### TASK TO COMPLETE
The full listing, start to finish: write it out again exactly.
|---|
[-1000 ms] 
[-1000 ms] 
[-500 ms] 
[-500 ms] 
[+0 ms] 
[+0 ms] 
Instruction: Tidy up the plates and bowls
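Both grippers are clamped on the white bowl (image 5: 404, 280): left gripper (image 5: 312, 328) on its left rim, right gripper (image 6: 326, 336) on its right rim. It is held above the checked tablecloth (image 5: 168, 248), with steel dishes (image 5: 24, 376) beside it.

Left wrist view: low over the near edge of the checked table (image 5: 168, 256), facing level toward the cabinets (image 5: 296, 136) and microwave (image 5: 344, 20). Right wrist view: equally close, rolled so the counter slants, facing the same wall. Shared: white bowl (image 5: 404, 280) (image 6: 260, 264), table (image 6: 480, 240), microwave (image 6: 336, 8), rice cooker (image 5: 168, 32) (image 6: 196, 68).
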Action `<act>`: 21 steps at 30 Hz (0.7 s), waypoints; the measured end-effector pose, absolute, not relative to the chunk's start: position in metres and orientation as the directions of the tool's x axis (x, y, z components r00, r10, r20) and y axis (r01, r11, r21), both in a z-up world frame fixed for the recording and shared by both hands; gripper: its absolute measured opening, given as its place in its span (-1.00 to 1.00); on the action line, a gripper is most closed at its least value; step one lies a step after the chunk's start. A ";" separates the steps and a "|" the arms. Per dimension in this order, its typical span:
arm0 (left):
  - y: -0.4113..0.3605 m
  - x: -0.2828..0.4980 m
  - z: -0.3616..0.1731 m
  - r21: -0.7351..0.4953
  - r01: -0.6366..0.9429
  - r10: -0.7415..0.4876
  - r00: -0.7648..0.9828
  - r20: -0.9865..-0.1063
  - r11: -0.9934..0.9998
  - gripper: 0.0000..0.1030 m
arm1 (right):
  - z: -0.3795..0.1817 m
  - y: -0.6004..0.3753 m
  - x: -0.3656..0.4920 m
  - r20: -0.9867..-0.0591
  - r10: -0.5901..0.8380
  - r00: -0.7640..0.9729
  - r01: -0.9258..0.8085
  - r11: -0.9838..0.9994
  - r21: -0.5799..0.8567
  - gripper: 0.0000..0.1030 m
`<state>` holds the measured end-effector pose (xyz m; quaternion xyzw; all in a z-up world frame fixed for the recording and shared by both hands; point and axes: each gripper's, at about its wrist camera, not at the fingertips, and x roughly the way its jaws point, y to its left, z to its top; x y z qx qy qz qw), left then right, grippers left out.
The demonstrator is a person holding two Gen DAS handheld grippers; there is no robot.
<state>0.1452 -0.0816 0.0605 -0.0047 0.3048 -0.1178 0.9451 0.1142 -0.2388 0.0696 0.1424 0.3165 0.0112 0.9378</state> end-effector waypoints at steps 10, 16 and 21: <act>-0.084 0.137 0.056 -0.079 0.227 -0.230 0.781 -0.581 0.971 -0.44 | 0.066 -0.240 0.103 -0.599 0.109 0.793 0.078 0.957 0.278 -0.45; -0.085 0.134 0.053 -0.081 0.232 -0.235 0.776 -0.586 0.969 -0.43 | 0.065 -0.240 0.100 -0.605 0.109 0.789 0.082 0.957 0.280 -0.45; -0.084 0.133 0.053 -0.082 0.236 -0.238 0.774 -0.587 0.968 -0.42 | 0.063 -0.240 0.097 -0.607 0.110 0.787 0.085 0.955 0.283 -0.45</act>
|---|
### RESULT FOR THIS TASK
[-1000 ms] 
[-1000 ms] 
[-500 ms] 
[-500 ms] 
[+0 ms] 
[+0 ms] 
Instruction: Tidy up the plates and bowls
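Both grippers are clamped on the white bowl (image 5: 404, 280): left gripper (image 5: 312, 328) on its left rim, right gripper (image 6: 326, 336) on its right rim. It is held above the checked tablecloth (image 5: 168, 248), with steel dishes (image 5: 24, 376) beside it.

Left wrist view: low over the near edge of the checked table (image 5: 168, 256), facing level toward the cabinets (image 5: 296, 136) and microwave (image 5: 344, 20). Right wrist view: equally close, rolled so the counter slants, facing the same wall. Shared: white bowl (image 5: 404, 280) (image 6: 260, 264), table (image 6: 480, 240), microwave (image 6: 336, 8), rice cooker (image 5: 168, 32) (image 6: 196, 68).
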Action `<act>`: 21 steps at 30 Hz (0.7 s), waypoints; the measured end-effector pose, absolute, not relative to the chunk's start: position in metres and orientation as the directions of the tool's x axis (x, y, z components r00, r10, r20) and y axis (r01, r11, r21), both in a z-up world frame fixed for the recording and shared by both hands; gripper: its absolute measured opening, given as its place in its span (-1.00 to 1.00); on the action line, a gripper is most closed at its least value; step one lies a step after the chunk's start. A ";" separates the steps and a "|" the arms. Per dimension in this order, its typical span:
arm0 (left):
  - y: -0.4113..0.3605 m
  - x: -0.2828..0.4980 m
  - z: -0.3616..0.1731 m
  - r21: -0.7351..0.4953
  - r01: -0.6366..0.9429
  - r10: -0.7415..0.4876
  - r00: -0.7648..0.9828
  - r20: -0.9865..-0.1063
  - r11: -0.9934..0.9998
  - gripper: 0.0000..0.1030 m
arm1 (right):
  - z: -0.3795..0.1817 m
  - y: -0.6004..0.3753 m
  - x: -0.3656..0.4920 m
  - r20: -0.9867..-0.0591
  - r10: -0.5901..0.8380
  - r00: -0.7640..0.9729
  - r01: -0.9258..0.8085
  - r11: -0.9838..0.9994
  - r21: -0.5799..0.8567
  - gripper: 0.0000..0.1030 m
`<state>` holds the measured end-effector pose (xyz m; quaternion xyzw; all in a z-up world frame fixed for the recording and shared by both hands; point and axes: each gripper's, at about its wrist camera, not at the fingertips, and x roughly the way its jaws point, y to its left, z to its top; x y z qx qy qz qw), left then right, grippers left out.
The demonstrator is a person holding two Gen DAS handheld grippers; there is no robot.
<state>0.1452 -0.0816 0.0605 -0.0047 0.3048 -0.1178 0.9451 0.1142 -0.2388 0.0696 0.1424 0.3165 0.0112 0.9378</state> end-effector waypoints at steps 10, 16 and 21: <act>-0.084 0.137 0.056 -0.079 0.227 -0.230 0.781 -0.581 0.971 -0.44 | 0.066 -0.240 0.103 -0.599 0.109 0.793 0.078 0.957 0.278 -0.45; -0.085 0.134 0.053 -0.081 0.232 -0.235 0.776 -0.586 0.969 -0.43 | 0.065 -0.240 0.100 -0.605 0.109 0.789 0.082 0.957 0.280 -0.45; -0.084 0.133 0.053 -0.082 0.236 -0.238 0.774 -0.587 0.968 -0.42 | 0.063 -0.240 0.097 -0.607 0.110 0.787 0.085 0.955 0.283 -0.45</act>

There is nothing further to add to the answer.